From Phone to Loo

Recycled Booths May
Help When Nature Calls

Cellphones are so ubiquitous these days, a 10-year old would need to text message his friends for help using a phone booth. If he’d be lucky enough to find one still working, they’d probably ask, “What do you mean by pay phone?”
Times, they are a-changing, Mr. Jones. You rarely see the man in uniform collecting quarters, pockets heavy with change. Or old timers talking about a nickel a call. Or get to dial Butterfield 8 for pizza. Just like in the movies.
Enters John Long (yep, his real name) and a common-sense idea: “phone boxes” recycled into toilets. He’s just finished his own private “cabin in the woods,” all amenities included – running water, frosted glass panes and a heater – and, with its overhead flushing tank, a charming old fashioned look too.
Hey, you’d say, that could work here. Manhattan is notorious around the world for its chronic lack of public toilets. And for that unfriendly and equally ubiquitous sign, “Restrooms for Customers Only.” We’re all for change, but with a few (no smoking) “buts.”
England’s red booths or Brazil’s fiber glass domes known as “big ears,” for example, were once hailed as stylish urban designing statements, whether they held operational or broken down phones inside. But in New York, the only four still working booths left are, with all due respect, plain ugly.
In fact, their brutal, industrial, greyish metallic design would please no one but many a budding cinéaste who’d found them hum, intriguing. Public phones are now reduced to a transparent three-wall open cabin. Whether security or economics dictated their minimalist appearance, no one knows. What’s certain is, few will miss when they’re gone for good.
And whatever happened to those elegant wood-paneled booths of Grand Central Terminal where Cary Grant made a clever call on “North by Northwest?” Maybe they’re stored in some Queens warehouse. Still, they’d require extensive reconstruction work to withstand the elements.
The ideal candidates, of course, would be the ones that did withstand Clark Kent’s metamorphosis into Superman. Granted, he was superfast and superneat, but there was always a crime to solve and no time to spare, so we imagine them sturdy as they come. A few tinted windows and some plumbing and Shazam! (sorry, wrong superhero call), you’d have some much needed relief stations.
But those might as well be stored at the Fortress of Solitude.
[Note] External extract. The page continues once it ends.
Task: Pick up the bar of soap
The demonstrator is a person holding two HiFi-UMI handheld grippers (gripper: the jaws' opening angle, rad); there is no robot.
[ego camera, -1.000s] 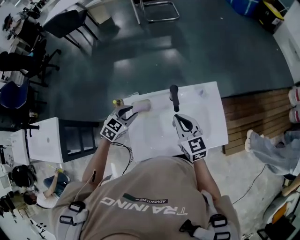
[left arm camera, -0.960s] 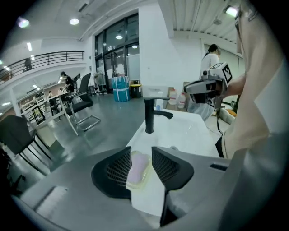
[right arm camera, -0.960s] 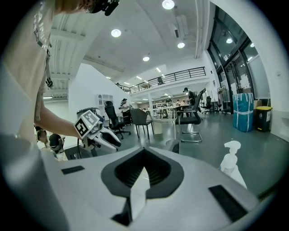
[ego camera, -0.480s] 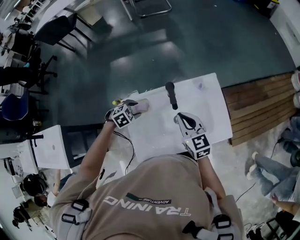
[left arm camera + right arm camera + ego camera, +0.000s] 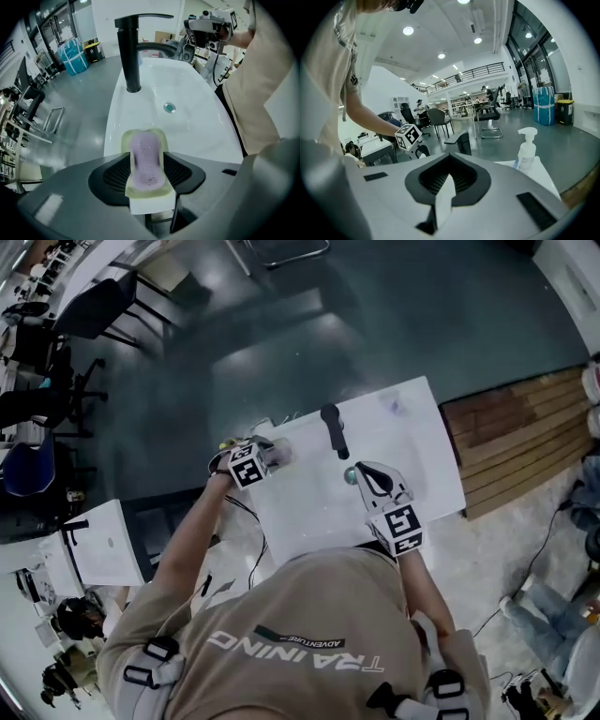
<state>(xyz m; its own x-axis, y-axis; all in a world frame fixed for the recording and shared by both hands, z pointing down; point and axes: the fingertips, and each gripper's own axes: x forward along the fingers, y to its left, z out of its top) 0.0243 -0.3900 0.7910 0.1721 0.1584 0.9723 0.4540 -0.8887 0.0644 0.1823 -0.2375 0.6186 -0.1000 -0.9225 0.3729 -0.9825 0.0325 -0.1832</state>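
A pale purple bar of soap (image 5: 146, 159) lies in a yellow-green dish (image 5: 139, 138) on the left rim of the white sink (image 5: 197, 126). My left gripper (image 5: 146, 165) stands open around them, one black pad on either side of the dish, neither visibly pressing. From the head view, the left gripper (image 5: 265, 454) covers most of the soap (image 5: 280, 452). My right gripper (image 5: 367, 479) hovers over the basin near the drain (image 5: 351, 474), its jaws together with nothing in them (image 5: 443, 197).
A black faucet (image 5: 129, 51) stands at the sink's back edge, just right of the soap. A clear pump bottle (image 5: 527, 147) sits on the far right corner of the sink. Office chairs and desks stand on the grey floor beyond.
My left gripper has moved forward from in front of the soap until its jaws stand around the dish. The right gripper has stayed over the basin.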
To be fair, there’re some new, high-tech public toilets popping up throughout the city. There’s even a toilet paper company that puts some up during certain times of the year. Great, if calls of nature were seasonal. So, as with a lot of other things, something different, and probably not recycled, would have to do it for New York.
Widespread cellphone use is also doing away with architect Chu Ming Silveira’s big ears, known as “orelhao” and used in Brazil since the 1970s. The same decommissioning is going on in India and other places. Except when they’re being recycled into yet something else, like public library outposts, DVD rental places, Internet access cabins, and even Google voice mail stations.
So, more power to Mr. Long, even though he transformed only one phone booth and for his own backyard. His idea is bound to be picked up by some government agency though. Make that sooner rather than later. If for nothing else, at least to prevent the quasi-obsolete booths from being used as, well, toilets.